-- Exercise details --
Report each line from the listing that the string "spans" appears in.

-- Provided material --
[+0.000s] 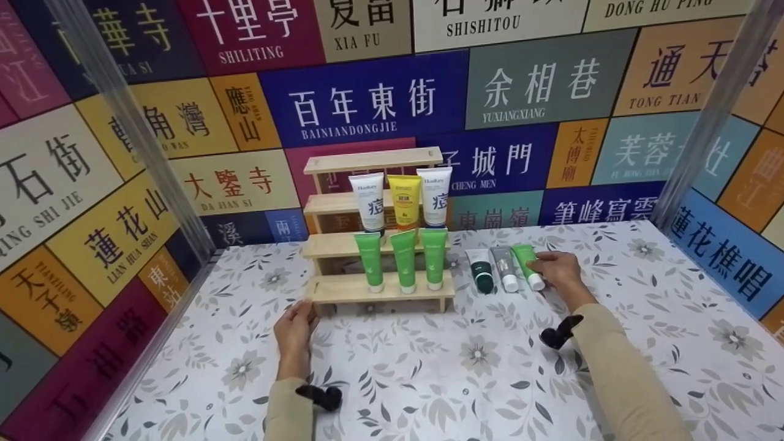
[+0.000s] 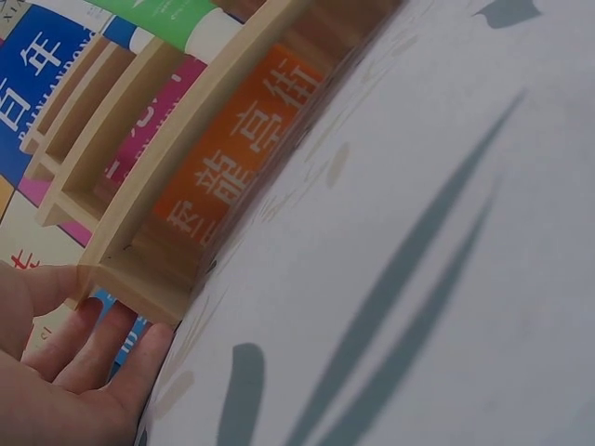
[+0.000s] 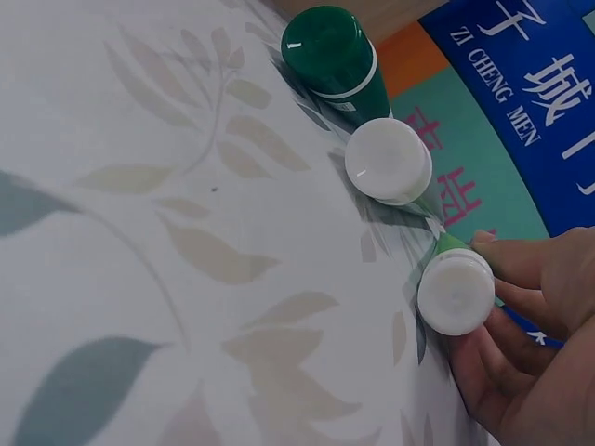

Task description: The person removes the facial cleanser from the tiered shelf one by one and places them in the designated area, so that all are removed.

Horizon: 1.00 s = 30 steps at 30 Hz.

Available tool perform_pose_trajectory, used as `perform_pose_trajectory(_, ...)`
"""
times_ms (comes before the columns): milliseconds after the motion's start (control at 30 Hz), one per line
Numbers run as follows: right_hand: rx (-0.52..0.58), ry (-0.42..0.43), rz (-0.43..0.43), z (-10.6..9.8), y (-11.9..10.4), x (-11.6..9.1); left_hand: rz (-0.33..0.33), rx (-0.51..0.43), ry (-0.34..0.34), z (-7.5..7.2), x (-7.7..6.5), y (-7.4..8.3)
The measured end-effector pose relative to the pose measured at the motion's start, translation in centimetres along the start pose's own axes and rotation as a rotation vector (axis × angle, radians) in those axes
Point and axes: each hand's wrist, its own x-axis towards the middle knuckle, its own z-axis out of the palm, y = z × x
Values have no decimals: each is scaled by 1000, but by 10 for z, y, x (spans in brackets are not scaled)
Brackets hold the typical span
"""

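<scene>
Beige sleeves lay closest, the right sleeve [image 1: 618, 367] reaching in from the near right and the left sleeve [image 1: 289, 410] from the near left, over a leaf-patterned cloth [image 1: 429, 392]. At the right of the scene, the right hand [image 1: 558, 272] pinched a green tube [image 1: 525, 257], the rightmost of three in a row, its white cap toward the near side. Just left of it lay a grey tube [image 1: 505, 269], then a dark green and white tube [image 1: 481, 263].

Good handling there, I judged, called for a light pinch on the soft body, clear of the neighbouring grey tube, with the cap kept free. The digits were drawn in close to the tube's right side; I could not tell whether it had left the cloth.

The left hand [image 1: 296, 331] gripped the near left corner of the wooden rack [image 1: 337, 293], thumb at the lowest step's end, fingers bent against it. A firm, still hold seemed wise, since three upright green tubes [image 1: 406, 260] stood on that step, with two white tubes [image 1: 369, 202] and a yellow tube [image 1: 404, 196] higher and farther; a jolt could have toppled them.
</scene>
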Motion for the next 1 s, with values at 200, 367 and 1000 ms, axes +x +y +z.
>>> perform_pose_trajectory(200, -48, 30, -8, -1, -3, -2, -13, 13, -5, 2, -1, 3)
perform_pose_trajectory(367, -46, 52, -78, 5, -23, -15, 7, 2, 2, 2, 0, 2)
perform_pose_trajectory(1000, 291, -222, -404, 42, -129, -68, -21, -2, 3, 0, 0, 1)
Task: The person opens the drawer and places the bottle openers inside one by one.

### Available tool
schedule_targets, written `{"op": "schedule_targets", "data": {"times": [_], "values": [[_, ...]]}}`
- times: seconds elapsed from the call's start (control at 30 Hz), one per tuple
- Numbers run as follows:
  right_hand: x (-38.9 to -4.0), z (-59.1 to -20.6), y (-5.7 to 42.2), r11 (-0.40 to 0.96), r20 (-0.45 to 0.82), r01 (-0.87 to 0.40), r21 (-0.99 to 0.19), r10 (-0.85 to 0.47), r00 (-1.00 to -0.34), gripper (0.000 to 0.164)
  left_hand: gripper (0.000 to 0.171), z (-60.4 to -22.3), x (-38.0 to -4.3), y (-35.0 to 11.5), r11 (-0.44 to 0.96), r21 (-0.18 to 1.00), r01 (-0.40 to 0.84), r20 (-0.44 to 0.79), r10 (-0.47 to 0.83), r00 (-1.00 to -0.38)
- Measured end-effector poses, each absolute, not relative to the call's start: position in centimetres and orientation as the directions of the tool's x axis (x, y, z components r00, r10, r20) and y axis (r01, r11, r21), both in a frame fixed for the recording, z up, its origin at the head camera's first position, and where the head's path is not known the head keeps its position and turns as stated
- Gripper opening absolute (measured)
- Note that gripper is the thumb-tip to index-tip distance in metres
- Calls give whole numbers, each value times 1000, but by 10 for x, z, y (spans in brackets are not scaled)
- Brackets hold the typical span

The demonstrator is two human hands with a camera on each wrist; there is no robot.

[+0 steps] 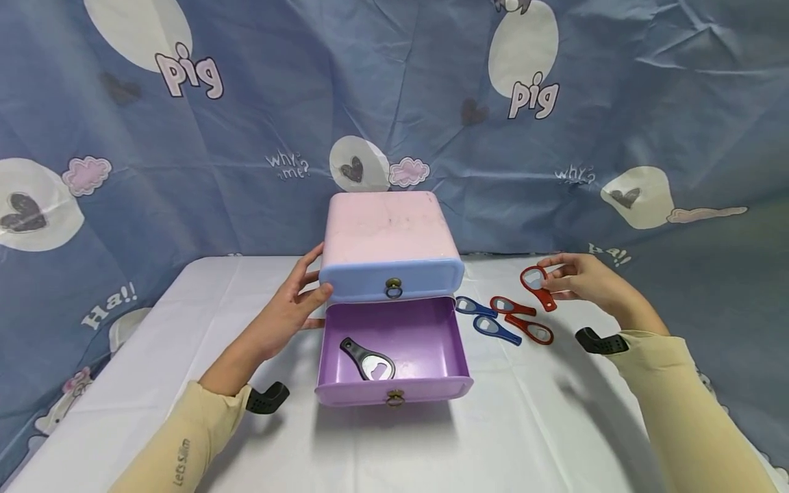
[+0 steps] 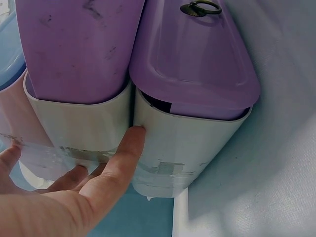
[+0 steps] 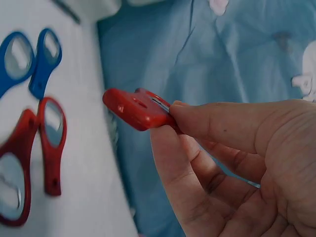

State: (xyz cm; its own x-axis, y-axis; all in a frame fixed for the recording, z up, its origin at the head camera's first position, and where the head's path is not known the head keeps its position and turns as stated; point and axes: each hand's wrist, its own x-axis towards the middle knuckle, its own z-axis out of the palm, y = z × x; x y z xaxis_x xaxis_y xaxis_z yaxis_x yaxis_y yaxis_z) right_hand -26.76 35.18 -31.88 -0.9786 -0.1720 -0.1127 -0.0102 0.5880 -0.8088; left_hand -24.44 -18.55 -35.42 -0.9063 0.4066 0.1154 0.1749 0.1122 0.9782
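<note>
A small drawer cabinet (image 1: 387, 229) with a pink top stands on the table. My left hand (image 1: 290, 301) rests against its left side, fingers extended and apart. In the left wrist view a finger of that hand (image 2: 106, 190) touches the cabinet's pale lower casing (image 2: 192, 140). The purple drawer (image 1: 425, 339) is pulled out, and a black bottle opener (image 1: 368, 361) lies inside it. My right hand (image 1: 594, 284) pinches a red bottle opener (image 1: 542, 291) between thumb and fingers, raised over the table. The right wrist view shows this red opener (image 3: 136, 106) end-on.
Beside the cabinet lie two blue bottle openers (image 1: 496, 330) and two red ones (image 1: 513, 307) on the white table (image 1: 555, 424). Above the pulled-out drawer is a blue drawer (image 1: 357, 281), pushed in. A printed blue cloth (image 1: 246, 123) hangs behind the table.
</note>
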Motion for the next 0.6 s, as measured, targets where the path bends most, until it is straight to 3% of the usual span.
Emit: {"op": "schedule_targets", "data": {"times": [0.6], "values": [[-246,-284,298,612,-20,-129,-780,-232,-973,52,72,-352,-244,-187,127,975,182,117,402,-908]]}}
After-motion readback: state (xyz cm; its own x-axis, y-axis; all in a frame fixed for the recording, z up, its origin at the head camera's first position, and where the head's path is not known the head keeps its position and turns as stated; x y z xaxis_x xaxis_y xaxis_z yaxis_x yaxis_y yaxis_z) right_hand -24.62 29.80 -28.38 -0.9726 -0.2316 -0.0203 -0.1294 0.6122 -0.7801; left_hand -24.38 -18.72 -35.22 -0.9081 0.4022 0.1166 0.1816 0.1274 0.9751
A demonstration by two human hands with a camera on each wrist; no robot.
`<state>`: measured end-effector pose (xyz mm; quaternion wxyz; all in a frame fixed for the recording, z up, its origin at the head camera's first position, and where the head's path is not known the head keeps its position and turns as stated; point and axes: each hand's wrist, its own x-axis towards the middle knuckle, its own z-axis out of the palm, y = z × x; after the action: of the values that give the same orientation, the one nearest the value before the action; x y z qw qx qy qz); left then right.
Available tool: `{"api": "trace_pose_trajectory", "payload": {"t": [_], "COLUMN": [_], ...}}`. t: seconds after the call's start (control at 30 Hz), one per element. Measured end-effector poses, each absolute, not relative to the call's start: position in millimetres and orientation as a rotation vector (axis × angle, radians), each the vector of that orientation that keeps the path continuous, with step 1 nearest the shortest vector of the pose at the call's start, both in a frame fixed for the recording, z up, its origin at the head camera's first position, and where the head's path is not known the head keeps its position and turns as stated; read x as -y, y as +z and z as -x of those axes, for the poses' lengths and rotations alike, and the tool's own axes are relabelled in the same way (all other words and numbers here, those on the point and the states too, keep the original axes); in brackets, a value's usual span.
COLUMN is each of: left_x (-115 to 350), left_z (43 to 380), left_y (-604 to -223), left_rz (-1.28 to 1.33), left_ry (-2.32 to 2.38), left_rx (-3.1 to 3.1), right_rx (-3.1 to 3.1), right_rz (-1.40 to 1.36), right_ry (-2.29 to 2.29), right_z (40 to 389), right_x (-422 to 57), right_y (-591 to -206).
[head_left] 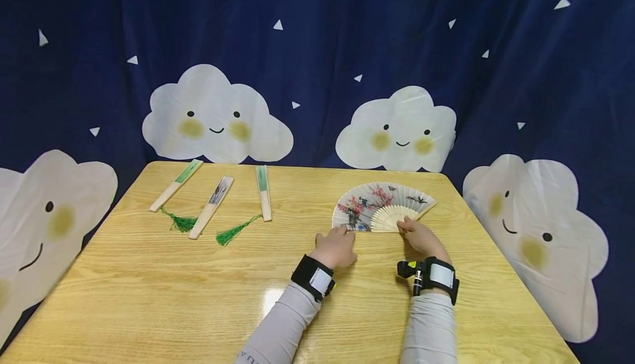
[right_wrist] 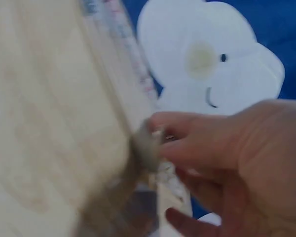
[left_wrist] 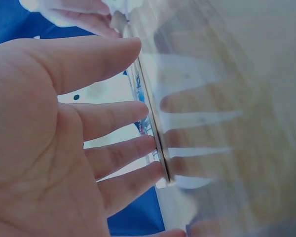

-- Exercise answer --
Values have no decimals: each is scaled by 1000, but by 10 for z, y, x (spans in brackets are not scaled)
- Calls give whole numbers, each value times 1000, but by 10 for x, z, y (spans in brackets are not scaled)

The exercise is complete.